Dedicado a: María Esneyder, Daniel Alfredo y a mí Madre

sábado, 3 de septiembre de 2011

Cuentos que cuento (1)

Publicó un segundo cuento corto el cual hace parte de una pequeña serie de 22, escritos a comienzo de éste año. Como podrán darse cuenta falta trabajo en el perfeccionamiento de la escritura, pero aún así, quiero compartirlo con ustedes.


Febrero 16 de 2011
Bogotá, D.C. Colombia
Monserrate, Bogotá, Col. Foto: Jesús

I.

Con el plato de comida en mis manos y la mente entre los pensamientos, recuerdo la última visita a mis padres en las frías cordilleras de la región oriental, de montañas verdes dibujadas con cuadritos de ajedrez. Subiendo por el camino que lleva a la casa de Casilda la vieja gruñona y encorvada por la falta de años, que generalmente se escondía detrás de las ramas secas a orinar y de paso mirar a todo aquel que se acercase a la antigua casa de piedra, paja, barro y madera de mis padres y construida en los años 20 del siglo pasado, por el viejo Benjamín Pérez quién era el esposo fallecido de la vieja gruñona. Mientras asciendo por el camino pedregoso que durante años recorrimos del pueblo a la casa y de la casa al pueblo en poco más de cincuenta minutos, ubicada en el campo en medio de las veredas cálidas de la región, observo aparecer el suelo desolado y ausente, sediento de agua y golpeado por los fuerte vientos, veo entre el aire caliente aparecer como fantasmas moribundos los arbustos, árboles, matorrales y ramas legendarias de mi niñez olvidada y escondida en la memoria por el fuerte sabor del aguardiente, que arde como el desierto en las entrañas; imágenes, recuerdos ahogados en las penurias de la pobreza que mi honrado padre le proporcionó a la familia donde di mis primeros pasos.

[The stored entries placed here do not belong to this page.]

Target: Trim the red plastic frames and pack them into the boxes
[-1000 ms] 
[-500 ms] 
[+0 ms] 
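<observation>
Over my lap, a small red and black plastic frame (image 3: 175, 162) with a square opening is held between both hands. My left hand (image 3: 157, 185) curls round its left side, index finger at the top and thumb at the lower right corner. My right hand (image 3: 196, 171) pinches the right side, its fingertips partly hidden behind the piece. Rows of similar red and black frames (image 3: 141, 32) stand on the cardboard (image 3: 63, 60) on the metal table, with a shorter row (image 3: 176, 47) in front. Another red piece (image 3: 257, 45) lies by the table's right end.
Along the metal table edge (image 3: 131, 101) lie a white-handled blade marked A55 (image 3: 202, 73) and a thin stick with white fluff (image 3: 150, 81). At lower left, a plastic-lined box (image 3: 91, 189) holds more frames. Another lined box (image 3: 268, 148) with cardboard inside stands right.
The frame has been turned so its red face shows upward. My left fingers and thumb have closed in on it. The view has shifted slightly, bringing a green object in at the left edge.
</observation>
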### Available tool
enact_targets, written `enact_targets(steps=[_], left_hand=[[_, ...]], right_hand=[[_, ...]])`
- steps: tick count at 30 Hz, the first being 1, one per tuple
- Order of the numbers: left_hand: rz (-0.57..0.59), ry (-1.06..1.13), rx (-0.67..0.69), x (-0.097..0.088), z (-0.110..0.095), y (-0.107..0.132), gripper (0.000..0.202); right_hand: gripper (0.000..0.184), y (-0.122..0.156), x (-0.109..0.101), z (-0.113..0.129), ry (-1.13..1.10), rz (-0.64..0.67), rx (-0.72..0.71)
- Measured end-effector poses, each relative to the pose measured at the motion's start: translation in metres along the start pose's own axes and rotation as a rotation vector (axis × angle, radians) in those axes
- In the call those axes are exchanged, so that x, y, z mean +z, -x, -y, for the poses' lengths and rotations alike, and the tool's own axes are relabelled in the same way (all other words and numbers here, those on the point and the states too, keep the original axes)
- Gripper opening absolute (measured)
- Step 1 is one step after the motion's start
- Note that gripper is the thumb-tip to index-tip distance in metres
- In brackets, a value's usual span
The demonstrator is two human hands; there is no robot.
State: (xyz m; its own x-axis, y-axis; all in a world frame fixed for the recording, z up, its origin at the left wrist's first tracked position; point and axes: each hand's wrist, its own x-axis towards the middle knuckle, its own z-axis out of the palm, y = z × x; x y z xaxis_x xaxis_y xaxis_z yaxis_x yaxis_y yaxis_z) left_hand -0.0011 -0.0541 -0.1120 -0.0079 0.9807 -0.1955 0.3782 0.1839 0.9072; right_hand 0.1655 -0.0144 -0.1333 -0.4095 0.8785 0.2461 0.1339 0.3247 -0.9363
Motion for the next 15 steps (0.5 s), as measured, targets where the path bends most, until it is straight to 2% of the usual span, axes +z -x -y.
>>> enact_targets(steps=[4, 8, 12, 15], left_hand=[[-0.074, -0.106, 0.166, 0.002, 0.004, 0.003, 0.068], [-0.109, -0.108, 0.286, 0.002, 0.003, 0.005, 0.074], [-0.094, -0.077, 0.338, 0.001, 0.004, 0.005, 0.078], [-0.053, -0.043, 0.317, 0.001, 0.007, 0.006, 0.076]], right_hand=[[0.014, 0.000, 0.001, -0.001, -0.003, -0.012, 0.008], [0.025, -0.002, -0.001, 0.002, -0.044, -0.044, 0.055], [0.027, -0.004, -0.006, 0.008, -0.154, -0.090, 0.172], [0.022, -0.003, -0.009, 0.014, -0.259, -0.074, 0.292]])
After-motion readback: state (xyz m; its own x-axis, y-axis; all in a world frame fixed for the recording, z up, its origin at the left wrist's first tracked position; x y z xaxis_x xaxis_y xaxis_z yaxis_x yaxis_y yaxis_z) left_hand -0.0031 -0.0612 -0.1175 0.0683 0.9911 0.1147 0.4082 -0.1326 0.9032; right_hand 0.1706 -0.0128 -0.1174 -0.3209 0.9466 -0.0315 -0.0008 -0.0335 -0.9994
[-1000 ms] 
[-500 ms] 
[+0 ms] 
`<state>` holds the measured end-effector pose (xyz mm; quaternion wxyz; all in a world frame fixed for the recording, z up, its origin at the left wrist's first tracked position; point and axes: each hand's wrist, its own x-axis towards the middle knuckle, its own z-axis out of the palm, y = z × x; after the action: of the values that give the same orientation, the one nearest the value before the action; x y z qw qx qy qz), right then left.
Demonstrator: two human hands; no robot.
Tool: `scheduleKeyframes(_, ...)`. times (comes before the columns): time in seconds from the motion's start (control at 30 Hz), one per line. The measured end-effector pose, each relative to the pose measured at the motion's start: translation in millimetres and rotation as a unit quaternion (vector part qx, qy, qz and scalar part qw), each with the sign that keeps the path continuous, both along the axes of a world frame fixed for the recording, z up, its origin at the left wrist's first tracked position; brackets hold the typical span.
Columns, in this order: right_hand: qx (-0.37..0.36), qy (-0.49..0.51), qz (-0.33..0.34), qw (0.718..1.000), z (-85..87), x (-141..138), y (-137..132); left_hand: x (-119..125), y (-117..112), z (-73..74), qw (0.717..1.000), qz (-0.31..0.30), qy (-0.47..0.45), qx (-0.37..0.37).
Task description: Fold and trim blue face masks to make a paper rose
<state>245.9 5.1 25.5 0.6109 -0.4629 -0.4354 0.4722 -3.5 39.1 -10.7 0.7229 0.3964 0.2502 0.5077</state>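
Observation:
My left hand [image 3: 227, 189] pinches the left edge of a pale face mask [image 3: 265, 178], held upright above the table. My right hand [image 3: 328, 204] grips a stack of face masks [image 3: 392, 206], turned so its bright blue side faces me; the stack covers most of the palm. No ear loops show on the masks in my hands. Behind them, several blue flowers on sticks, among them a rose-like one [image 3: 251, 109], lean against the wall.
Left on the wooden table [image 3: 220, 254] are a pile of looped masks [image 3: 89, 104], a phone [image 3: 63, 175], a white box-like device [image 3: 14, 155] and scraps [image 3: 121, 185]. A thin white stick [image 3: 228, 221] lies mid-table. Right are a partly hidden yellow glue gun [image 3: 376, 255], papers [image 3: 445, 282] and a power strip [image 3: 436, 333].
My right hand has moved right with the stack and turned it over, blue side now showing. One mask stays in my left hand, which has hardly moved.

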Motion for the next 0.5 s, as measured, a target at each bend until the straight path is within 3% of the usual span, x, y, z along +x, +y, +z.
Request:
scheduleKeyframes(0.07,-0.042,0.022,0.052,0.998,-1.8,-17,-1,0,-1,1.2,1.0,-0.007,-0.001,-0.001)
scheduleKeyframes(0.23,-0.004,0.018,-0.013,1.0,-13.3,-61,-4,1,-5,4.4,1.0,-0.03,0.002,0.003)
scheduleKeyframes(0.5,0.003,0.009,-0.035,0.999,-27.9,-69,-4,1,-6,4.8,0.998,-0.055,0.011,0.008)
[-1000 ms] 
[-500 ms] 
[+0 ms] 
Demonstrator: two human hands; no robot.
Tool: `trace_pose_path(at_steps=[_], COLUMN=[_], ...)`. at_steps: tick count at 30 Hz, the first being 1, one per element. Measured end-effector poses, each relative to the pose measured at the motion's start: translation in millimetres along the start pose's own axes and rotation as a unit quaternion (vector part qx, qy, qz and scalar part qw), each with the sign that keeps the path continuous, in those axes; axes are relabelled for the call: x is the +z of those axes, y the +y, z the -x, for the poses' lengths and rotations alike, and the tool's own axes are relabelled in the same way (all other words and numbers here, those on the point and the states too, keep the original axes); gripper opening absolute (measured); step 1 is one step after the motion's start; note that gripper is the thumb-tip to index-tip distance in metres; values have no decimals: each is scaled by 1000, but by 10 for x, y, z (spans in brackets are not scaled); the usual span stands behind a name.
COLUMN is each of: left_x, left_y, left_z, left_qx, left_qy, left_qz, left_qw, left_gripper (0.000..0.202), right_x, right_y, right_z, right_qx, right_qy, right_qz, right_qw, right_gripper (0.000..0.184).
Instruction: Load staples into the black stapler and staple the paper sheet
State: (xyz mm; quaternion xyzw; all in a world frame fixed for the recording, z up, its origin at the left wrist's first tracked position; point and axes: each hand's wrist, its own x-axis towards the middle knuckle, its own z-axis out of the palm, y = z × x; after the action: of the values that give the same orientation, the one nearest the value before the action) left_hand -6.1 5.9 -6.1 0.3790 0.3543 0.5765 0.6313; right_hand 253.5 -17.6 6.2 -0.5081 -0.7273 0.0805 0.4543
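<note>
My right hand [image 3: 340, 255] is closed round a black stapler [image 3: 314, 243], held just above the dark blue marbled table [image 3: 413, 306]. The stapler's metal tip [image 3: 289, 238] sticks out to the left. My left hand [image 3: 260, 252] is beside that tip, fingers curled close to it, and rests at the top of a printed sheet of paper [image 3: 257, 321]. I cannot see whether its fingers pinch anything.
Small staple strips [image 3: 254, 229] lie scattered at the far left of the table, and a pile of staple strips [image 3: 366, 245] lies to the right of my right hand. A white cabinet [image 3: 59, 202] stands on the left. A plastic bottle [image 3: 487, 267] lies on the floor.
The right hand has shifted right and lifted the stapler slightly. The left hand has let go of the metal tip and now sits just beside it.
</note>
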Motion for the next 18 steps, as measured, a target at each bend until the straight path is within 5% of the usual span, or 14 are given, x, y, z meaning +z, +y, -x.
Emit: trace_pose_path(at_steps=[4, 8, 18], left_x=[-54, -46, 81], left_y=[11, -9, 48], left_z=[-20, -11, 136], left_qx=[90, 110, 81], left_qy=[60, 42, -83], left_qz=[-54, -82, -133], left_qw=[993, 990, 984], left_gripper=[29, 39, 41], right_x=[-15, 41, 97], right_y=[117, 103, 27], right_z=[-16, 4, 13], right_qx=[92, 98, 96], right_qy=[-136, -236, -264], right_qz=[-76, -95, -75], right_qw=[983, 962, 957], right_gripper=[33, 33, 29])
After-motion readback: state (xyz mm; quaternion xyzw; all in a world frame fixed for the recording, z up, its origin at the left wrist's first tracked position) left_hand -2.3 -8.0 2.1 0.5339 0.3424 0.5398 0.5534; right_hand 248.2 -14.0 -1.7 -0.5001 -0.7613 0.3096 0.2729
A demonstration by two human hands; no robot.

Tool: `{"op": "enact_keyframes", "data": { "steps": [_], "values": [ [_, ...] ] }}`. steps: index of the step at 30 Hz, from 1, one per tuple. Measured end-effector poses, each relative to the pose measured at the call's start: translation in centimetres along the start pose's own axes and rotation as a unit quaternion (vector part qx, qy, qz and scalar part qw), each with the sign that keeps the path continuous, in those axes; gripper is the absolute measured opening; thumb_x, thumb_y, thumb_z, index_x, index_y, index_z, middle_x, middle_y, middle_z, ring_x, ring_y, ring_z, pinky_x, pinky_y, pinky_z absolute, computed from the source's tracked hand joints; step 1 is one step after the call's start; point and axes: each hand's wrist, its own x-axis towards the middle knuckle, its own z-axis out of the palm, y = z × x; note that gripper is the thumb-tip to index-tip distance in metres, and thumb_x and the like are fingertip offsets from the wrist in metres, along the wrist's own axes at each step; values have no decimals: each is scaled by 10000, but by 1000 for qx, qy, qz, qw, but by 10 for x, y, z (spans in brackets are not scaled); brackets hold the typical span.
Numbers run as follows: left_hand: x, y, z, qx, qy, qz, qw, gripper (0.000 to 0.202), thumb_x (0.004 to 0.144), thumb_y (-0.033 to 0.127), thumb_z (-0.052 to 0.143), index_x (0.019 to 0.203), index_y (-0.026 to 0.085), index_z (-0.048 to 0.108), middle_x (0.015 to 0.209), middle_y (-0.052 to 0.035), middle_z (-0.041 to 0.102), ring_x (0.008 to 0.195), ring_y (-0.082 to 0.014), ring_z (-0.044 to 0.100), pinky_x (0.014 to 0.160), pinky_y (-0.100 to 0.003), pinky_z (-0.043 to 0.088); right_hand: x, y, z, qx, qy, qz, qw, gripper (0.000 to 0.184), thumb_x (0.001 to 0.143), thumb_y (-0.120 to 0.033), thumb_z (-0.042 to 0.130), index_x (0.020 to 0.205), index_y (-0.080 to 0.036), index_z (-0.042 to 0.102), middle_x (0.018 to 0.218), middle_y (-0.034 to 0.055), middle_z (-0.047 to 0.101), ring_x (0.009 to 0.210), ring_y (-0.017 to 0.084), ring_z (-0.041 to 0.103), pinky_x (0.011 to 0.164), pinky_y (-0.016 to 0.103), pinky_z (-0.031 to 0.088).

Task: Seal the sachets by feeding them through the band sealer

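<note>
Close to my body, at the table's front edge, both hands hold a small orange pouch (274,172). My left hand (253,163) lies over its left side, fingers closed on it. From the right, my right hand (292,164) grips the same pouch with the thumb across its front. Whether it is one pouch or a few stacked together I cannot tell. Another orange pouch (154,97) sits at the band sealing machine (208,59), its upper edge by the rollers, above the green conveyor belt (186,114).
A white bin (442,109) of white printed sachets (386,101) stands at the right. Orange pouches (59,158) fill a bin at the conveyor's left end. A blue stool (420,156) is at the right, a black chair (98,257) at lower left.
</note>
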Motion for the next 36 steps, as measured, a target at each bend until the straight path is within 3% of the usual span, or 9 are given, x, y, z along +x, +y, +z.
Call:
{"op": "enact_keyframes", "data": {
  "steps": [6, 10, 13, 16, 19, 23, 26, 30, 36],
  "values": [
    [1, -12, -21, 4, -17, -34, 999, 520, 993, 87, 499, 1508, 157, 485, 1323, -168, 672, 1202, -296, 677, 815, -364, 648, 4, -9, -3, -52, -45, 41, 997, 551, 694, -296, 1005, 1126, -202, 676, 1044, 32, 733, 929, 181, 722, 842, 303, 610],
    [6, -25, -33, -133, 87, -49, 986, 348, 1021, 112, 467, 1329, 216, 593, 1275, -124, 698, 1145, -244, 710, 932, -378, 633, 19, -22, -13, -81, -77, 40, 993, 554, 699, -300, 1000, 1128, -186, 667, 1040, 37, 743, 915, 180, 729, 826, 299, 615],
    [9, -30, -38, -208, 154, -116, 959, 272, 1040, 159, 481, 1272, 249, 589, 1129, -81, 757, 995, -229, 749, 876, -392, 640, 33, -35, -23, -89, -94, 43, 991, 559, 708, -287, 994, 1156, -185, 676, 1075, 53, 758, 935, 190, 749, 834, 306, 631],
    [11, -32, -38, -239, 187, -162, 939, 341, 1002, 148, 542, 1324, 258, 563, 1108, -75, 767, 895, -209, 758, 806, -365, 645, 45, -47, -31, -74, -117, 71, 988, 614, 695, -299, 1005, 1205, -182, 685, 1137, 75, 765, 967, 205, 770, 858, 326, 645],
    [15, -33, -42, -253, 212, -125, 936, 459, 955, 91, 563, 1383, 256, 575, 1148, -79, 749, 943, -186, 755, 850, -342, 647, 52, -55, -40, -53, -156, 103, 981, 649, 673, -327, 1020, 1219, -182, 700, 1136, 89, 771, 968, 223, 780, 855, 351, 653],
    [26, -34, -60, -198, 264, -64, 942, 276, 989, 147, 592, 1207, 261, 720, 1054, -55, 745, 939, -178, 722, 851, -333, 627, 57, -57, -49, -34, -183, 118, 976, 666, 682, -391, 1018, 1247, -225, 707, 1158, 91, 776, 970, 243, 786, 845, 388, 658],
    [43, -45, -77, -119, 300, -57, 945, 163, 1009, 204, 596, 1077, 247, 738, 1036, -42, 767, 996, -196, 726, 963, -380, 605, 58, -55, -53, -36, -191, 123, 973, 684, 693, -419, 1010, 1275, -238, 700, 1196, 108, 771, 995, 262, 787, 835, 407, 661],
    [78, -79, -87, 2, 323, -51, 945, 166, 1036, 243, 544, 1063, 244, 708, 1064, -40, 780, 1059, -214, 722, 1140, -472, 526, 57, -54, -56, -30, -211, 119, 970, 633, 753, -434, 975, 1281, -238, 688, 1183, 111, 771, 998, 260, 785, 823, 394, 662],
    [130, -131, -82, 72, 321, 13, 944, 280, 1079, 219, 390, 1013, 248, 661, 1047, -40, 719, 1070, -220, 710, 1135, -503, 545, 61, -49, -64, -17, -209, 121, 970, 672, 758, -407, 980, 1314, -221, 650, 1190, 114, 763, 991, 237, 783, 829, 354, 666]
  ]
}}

Corre por mi memoria atrapadas por las brumas del olvido, las largas borracheras de papá, quién inteligentemente después de cada jornada de trabajo en el campo sembrando la tierra con maíz, cebada o trigo y cuidando los animales que después de un tiempo nos comíamos en largos festines; él nos invitaba junto con mis hermanos a tomarnos unos tragos para relajar el cuerpo y las penas, tirados en el piso desnudo cerca de la cocina, allí mismo veíamos asomar el sol al siguiente día, “enlagunados” por el licor. Veo a los lejos el árbol de eucalipto, donde algún día ya olvidado, bese a la mujer que me enamoró por primera vez y con la que mi cuerpo tuvo la primera explosión volcánica y a quién jamás vi o conocí personalmente, sino es, por la vieja foto de almanaque; la fragancia ácida de eucalipto y la fresca brisa que baja de la montaña, junto al trinar de las aves dueñas de los aires y de las copas del bosque; bosque que algún día mi abuelo se dedicó a sembrar y a cuidar con esmero de tierra, agua y sudor; sus lágrimas regaron aquellos comienzos de naturaleza, ellas viven hoy en día en la seca quebrada que circunda la casa de piedra.
Veo en las cercanías, separados por el aire del pasado y la humedad del olvido y alambre de púas, a Marina la vecina, hija de don Carlos y compadre de papá y mamá; ella se convirtió en el deseo terrenal, en mi sueño celestial, pero nunca se pudo, ella se casó con el vecino de la otra vereda y yo termine casado con la que era y no era. Su hermana se convirtió en mi consuelo y la que carga mi bastón y me da la mano para poder ir al menos al baño, a descansar del largo trayecto de dos metros de mi cama al sitio de desahogo y limpieza interior. Sí, allá los veo, juntitos los dos, sentados en la mesa de madera que algún día en el pasado construyera el primer carpintero graduado en el pueblo. Sonríen, no es para menos, después de años pasados y sin regreso, estoy de nuevo aquí para dar un poco de lo que no he tenido. Afecto y abrazos.